▸ DATA SECTION
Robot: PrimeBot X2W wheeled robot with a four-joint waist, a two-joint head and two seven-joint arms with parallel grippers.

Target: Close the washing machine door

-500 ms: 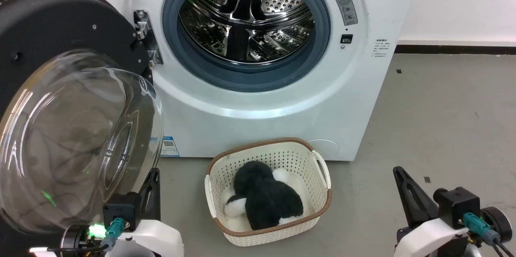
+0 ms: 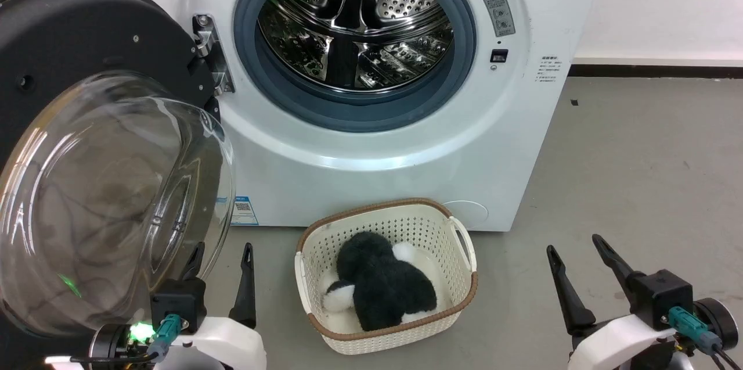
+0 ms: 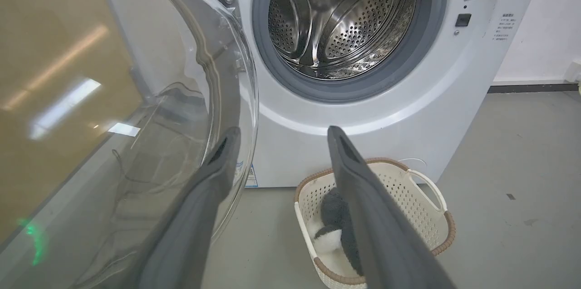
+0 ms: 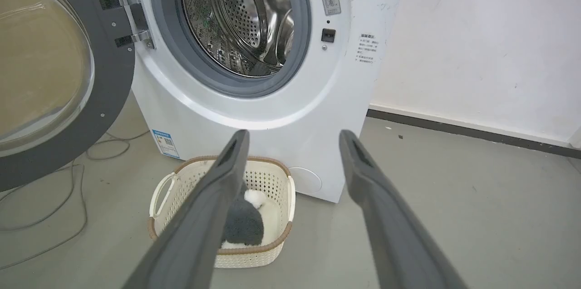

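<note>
Now both have splayed apart, released: left gripper (image 2: 223,247) at seven o'clock beside the wide-open washing machine door (image 2: 87,27), right gripper (image 2: 572,242) at five.

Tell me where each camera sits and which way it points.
Head view: on the robot's head, looking forward and down at the washing machine, its open washing machine door and the basket; left gripper and right gripper at the bottom, jaws apart.
Left wrist view: on the left wrist, close beside the door, facing the drum; its own jaws rise from below.
Right wrist view: on the right wrist, farther right, facing the machine; its own jaws show.
Shared: both wrist views catch drum and basket.
</note>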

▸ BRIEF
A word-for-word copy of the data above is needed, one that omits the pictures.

▸ RESPONSE
Robot: PrimeBot X2W wheeled robot with a four-joint waist, a two-joint head and two seven-joint arms with parallel grippers.

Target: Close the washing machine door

-500 ms: 
+0 ms: 
+0 ms: 
+0 ms: 

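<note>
Now both have splayed apart, released: left gripper (image 2: 223,247) at seven o'clock beside the wide-open washing machine door (image 2: 87,27), right gripper (image 2: 572,242) at five.

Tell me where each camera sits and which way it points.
Head view: on the robot's head, looking forward and down at the washing machine, its open washing machine door and the basket; left gripper and right gripper at the bottom, jaws apart.
Left wrist view: on the left wrist, close beside the door, facing the drum; its own jaws rise from below.
Right wrist view: on the right wrist, farther right, facing the machine; its own jaws show.
Shared: both wrist views catch drum and basket.
</note>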

No further output is required for this answer.